= Democratic Society Party closure case =

Kurdish political party in Turkey

The closure case of the Democratic Society Party (DTP) between 2007 and 2009 was against a pro-Kurdish political party in Turkey which was accused of opposing the unity of the country and having links to the Kurdistan Workers' Party (PKK). The case was opened in September 2007 and resulted in the closure of the party in December 2009. The DTP was the 25th political party which was banned in the Turkish Republic since 1962.

== Background ==
The Republic of Turkey has a history of closing a number of pro-Kurdish parties. The Democracy Party (DEP), the People's Labor Party (HEP) and also the People's Democracy Party (HADEP) have been closed before. At the same time of the DTP closure case, also the Justice and Development Party (AKP) of Recep Tayyip Erdogan was facing a closure trial.

=== Requirements ===
For the closure of a party the Constitutional Court of Turkey needs a ruling of a qualified majority which in the closure case of the Democratic Society Party (DTP) meant a majority of 7 judges out of 11.

== Trial ==

=== Indictment ===
On 16 September 2007, the state prosecutor of the Supreme Court Abdurrahman Yalcinkaya submitted an indictment before the Constitutional Court demanding the closure of the DTP. In the indictment the prosecutor reasoned that the speeches and actions of the party were against the unity of the state which was contrary to the Turkish Constitution and the Law on Political Parties. That the DTP demanded education in the native language and a federal administration were viewed as evidence of the party receiving orders by Abdullah Öcalan, the imprisoned leader of the Kurdistan Workers' Party (PKK). The prosecution also requested a political ban for 221 party members of the DTP. The state prosecutor Abdurrahman Yalcinkaya repeated his demand for the closure of the party in June 2008.

=== Defense ===
The DTP submitted their written defense in June 2008, arguing that 129 out of 141 evidences provided by the prosecution should be viewed in light of freedom of expression. After the DTP requested more time for an oral defense, the court ordered the postponement of the oral defense to the 16 September 2008. In the oral defense, DTP-chairman Ahmet Türk argued that the court should take into consideration the values of the European Court of Human Rights (ECHR) and the Venice Commission and opposed the use of weapons to solve the problems of the country while urging for a democratic solution.

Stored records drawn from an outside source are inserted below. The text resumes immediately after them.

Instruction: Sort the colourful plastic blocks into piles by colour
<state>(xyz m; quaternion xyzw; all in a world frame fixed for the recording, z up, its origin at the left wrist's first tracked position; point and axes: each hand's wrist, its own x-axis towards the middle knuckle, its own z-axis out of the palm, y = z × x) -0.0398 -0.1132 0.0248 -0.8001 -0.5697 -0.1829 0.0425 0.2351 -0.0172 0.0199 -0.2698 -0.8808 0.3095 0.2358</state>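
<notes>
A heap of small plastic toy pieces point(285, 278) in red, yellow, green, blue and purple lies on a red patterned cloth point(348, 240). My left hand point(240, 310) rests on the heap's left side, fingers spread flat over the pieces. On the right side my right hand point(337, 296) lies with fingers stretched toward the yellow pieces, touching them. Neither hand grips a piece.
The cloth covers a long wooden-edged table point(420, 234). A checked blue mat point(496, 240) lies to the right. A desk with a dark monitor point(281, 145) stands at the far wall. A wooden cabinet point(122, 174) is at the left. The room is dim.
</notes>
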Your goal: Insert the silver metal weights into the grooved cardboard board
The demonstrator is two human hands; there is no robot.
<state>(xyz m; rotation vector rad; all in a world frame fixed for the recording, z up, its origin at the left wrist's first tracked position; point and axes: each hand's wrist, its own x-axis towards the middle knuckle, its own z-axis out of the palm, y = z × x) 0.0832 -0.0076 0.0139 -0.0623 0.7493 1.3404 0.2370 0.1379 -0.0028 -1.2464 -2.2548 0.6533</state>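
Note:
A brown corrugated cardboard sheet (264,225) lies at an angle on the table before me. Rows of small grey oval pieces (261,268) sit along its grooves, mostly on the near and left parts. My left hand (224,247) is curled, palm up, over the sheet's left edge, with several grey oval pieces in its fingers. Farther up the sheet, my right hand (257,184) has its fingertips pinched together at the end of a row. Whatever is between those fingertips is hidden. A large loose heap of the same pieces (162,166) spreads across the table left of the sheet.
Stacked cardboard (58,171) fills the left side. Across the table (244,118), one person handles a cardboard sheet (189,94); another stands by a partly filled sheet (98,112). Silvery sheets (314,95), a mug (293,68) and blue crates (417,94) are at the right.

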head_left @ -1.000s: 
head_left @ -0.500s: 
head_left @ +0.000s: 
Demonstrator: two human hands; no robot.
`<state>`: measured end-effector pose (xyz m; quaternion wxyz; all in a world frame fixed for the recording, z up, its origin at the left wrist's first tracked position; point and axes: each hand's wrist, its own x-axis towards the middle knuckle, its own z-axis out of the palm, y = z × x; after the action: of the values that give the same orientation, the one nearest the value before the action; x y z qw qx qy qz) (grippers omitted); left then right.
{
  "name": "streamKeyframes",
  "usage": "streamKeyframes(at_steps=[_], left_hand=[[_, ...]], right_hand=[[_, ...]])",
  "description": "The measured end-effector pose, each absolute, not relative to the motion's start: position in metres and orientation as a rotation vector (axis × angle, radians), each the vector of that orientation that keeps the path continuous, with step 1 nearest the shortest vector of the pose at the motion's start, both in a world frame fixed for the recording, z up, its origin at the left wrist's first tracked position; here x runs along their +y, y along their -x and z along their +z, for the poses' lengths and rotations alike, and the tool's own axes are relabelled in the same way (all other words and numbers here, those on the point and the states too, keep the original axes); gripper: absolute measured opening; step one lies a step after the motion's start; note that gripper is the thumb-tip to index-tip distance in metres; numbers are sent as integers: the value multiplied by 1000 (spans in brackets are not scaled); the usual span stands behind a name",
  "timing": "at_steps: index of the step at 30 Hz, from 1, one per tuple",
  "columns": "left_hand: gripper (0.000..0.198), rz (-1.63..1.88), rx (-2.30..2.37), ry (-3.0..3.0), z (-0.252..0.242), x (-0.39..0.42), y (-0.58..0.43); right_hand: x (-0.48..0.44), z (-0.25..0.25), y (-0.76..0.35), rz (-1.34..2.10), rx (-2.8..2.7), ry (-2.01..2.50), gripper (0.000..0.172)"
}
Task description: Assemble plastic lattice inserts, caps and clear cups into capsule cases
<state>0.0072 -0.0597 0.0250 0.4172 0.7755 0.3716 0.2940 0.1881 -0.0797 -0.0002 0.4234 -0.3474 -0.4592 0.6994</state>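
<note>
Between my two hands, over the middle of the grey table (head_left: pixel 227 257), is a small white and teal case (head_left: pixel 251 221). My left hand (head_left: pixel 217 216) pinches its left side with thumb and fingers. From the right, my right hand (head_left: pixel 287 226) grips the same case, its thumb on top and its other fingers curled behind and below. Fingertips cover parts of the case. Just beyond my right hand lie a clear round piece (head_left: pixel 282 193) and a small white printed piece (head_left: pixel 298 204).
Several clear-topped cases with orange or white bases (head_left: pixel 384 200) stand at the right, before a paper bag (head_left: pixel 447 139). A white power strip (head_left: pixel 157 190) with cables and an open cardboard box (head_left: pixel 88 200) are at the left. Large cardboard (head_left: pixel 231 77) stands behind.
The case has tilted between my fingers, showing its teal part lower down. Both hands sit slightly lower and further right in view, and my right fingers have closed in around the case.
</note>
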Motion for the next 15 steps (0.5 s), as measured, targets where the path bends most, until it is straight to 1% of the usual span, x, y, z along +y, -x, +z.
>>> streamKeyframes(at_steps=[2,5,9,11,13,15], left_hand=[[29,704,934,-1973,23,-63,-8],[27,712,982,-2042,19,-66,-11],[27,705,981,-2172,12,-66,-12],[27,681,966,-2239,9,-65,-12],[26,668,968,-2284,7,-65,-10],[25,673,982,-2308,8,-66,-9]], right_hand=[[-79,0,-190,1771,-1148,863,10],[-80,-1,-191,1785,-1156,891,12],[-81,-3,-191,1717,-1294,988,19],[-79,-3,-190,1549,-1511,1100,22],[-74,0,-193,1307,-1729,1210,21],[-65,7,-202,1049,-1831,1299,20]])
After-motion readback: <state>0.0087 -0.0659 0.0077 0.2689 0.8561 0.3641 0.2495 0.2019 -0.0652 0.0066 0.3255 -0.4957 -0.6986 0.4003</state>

=== Further developments ===
Following the oral defense of the DTP, the court began to view the provided evidence and defense. The Courts presiding judge Haşim Kılıç stated that there were about 150 trials of DTP politicians which needed to be examined before coming to a conclusion and announced a decision might come after the Municipal Elections in 2009. The Turkish politician Devlet Bahçeli of the Nationalist Movement Party (MHP) supported the party's prosecution in 2008 and the European Union, of which Turkey aspired a membership, had opposed the trial and demanded more rights for the Kurdish population in Turkey. After the DTP suggested an autonomy in Southeast Anatolia in order to find a solution to the Kurdish Turkish conflict, the state prosecutor pressured the Court of Cassation to ban the party in early November 2009. Just days before the verdict, the Human Rights Association of Turkey demanded a democratic solution for the Kurdish Question in the Grand National Assembly of Turkey.

=== Verdict ===
On 11 December 2009 the Court of Cassation under the presidency of Haşim Kılıç banned the party with eleven votes, thus making it a unanimous decision. Kılıç reasoned that there was no difference between the PKK and the DTP and that nowhere in the world had a terrorist organization the right to express itself freely. Additionally to the closure, thirty-seven politicians received a five-year ban on political activities. Among the notable politicians targeted with the political ban were the party co-Chairs Ahmet Türk and Aysel Tugluk, and Nurettin Demirtas, Hüseyin Kalkan, Leyla Zana, Musa Farisoğulları, and Selim Sadak.

=== Aftermath ===
As a result of the verdict, the parties′ properties were transferred to the Turkish treasury. The party closure was contrary to the aims of the Government of the Justice and Development Party (AKP) which supported a political solution. The European Union, of which Turkey aspired a membership, had opposed the trial in the past. The remaining politicians of the DTP announced their withdrawal from the Grand National Assembly of Turkey, but at the request of Abdullah Öcalan, the leader of the Kurdistan Workers' Party (PKK) the politicians returned to the assembly.

== Appeal before the European Court of Human Rights ==
In January 2010 Hasip Kaplan, a former member of the DTP appealed to the European Court of Human Rights. In 2016 the ECHR ruled that the speeches and actions by the DTP politicians were not seen as support of Abdullah Öcalan or the Kurdistan Workers' Parties even though the co-presidents of the DTP refused to call the PKK a terrorist organization and ordered Turkey to pay a monetary compensation of €30,000 to each of the two co-chairs.